Lattice basis reduction has a wide range of applications, such as mathematics, cryptography, wireless communication, and GPS, just to name a few. There are several notions of basis reduction. We propose a completely new approach to lattice reduction: Jacobi-type methods. A Jacobi method has a two dimensional workhorse. In the case of symmetric eigenvalue problem, the workhorse is the two dimensional symmetric eigenvalue decomposition. In our case, the workhorse is the Lagrange algorithm for two dimensional lattice reduction. While the basic idea behind our Jacobi-type methods is simple, the challenge is to prove its convergence and analyze its computational complexity. Jacobi method is attractive, because it is inherently parallel.
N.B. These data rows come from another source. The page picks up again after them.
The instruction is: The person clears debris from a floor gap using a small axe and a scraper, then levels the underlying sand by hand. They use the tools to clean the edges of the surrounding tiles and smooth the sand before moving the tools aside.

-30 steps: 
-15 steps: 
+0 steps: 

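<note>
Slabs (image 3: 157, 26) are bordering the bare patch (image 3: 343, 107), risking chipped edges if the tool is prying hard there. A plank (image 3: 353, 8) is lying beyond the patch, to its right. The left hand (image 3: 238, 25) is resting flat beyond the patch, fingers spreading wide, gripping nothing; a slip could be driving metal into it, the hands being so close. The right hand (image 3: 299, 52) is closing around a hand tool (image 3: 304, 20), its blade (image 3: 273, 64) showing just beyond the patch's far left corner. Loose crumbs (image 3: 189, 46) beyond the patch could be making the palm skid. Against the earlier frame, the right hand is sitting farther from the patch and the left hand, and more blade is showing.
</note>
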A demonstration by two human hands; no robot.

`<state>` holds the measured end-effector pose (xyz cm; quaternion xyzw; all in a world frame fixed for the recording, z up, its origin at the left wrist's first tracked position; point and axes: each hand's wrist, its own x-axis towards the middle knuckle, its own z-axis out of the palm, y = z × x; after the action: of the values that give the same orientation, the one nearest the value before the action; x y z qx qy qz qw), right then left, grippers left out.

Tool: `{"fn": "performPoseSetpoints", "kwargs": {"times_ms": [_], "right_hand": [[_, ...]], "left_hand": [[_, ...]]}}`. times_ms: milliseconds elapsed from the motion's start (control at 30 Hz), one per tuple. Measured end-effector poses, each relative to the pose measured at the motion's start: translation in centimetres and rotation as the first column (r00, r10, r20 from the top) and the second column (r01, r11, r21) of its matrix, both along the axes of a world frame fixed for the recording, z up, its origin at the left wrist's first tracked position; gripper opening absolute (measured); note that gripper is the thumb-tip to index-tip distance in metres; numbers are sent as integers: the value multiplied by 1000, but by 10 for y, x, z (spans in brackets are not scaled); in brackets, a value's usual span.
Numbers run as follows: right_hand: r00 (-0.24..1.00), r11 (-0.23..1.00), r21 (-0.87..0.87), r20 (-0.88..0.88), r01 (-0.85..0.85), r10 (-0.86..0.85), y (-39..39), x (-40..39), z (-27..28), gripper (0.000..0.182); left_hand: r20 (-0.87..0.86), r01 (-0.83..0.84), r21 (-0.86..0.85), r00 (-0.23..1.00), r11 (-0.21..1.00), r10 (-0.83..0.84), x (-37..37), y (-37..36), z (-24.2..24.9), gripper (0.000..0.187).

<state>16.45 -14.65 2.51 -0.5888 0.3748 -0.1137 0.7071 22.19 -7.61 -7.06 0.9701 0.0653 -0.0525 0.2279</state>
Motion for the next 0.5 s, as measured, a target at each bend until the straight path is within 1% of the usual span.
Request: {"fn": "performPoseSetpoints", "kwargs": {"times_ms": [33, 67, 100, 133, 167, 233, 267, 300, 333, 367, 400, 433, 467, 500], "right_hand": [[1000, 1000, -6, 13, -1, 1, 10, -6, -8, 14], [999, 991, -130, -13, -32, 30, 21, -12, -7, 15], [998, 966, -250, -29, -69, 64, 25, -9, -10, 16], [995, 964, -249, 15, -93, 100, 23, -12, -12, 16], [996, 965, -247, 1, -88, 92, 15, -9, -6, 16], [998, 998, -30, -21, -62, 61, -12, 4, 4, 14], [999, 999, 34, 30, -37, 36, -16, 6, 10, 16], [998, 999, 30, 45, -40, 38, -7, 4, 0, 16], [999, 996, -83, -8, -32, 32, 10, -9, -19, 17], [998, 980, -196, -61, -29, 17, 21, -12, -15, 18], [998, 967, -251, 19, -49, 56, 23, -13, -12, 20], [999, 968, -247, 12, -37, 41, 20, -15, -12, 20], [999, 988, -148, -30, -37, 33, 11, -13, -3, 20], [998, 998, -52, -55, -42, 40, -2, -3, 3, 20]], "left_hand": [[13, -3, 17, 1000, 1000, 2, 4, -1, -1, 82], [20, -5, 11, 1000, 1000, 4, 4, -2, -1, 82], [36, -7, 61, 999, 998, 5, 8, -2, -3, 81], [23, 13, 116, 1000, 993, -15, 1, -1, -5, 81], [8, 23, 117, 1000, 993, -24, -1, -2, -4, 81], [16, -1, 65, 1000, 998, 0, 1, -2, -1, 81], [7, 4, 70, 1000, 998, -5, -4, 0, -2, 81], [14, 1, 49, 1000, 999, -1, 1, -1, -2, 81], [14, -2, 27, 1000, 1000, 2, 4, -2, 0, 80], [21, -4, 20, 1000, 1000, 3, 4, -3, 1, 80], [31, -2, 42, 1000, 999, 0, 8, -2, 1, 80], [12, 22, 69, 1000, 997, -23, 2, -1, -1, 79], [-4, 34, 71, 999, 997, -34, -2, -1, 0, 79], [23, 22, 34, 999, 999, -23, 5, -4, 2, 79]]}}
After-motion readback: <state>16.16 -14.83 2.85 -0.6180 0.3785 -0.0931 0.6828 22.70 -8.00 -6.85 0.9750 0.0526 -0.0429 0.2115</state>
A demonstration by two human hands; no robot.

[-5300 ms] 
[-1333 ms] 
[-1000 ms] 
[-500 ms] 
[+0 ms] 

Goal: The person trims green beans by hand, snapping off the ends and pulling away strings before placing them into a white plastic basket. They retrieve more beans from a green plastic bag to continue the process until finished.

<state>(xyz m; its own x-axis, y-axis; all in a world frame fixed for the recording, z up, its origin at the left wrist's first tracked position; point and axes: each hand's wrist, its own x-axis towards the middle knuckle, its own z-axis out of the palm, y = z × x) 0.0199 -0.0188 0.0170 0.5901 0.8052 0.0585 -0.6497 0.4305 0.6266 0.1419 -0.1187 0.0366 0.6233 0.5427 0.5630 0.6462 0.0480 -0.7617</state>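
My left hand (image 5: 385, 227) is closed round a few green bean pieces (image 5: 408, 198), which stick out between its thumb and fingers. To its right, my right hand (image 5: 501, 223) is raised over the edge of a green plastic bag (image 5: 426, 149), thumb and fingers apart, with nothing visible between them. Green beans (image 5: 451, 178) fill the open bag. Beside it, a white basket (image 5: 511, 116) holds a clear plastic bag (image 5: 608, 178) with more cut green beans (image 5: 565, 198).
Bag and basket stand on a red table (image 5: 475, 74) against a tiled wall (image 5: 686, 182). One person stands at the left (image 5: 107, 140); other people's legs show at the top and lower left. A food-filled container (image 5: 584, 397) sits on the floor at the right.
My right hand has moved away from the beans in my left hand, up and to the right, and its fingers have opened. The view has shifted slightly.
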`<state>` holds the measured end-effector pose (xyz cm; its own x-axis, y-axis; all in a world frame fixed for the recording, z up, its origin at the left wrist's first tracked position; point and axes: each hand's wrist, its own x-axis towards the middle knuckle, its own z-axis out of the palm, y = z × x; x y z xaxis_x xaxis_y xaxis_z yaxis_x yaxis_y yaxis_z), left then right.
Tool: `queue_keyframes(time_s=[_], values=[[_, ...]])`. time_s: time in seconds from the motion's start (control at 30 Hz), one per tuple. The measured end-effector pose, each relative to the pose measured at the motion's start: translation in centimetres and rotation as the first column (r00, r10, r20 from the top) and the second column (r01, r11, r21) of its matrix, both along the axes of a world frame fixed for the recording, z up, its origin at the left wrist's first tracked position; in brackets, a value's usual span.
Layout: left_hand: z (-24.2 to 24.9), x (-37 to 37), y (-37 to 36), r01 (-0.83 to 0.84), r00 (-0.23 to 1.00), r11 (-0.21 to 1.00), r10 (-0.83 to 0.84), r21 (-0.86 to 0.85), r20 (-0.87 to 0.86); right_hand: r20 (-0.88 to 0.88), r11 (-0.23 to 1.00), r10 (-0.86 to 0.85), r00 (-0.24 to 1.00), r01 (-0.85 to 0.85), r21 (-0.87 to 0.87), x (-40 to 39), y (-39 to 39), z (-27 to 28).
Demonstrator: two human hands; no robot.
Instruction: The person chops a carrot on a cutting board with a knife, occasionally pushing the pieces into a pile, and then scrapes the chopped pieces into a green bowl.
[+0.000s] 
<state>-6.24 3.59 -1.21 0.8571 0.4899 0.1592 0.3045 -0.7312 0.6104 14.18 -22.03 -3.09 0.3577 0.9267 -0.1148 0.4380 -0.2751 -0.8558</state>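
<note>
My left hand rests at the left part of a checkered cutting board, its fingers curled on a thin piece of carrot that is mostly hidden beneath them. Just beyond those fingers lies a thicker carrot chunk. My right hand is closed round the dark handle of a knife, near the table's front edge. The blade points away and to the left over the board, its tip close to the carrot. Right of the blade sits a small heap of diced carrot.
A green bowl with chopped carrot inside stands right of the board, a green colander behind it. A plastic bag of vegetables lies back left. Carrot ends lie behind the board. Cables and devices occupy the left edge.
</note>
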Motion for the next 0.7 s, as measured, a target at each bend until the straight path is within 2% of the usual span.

In this talk, after introducing the background, we present our recent results on the Jacobi-type methods for lattice reduction, including the generic method, the modified methods, the convergence, the computational complexity, a parallel algorithm and its GPU implementation.

Biography

Sanzheng Qiao was born in Huangpu District, near People's Square, in Shanghai, China in 1945. He received the B.S. degree from Shanghai Teacher's University, Shanghai, China in 1966, and the M.S. degree in computer science and Ph.D. degree in applied mathematics from Cornell University, Ithaca, NY, in 1986 and 1987 respectively. He was an assistant professor of computer science at Ithaca College, Ithaca, NY from 1987 to 1988. From 1989 to 1993, he was an assistant professor in the Department of Computer Science and Systems at McMaster University, Hamilton, Ontario, Canada, and an associate professor from 1993 to 1999. He is now a professor in Department of Computing and Software at McMaster University. He is a faculty member of Software Quality Research Laboratory (SQRL) at McMaster University. His research interests include numerical linear algebra, distributed/parallel scientific computing, numerical methods for signal processing, and numerical software.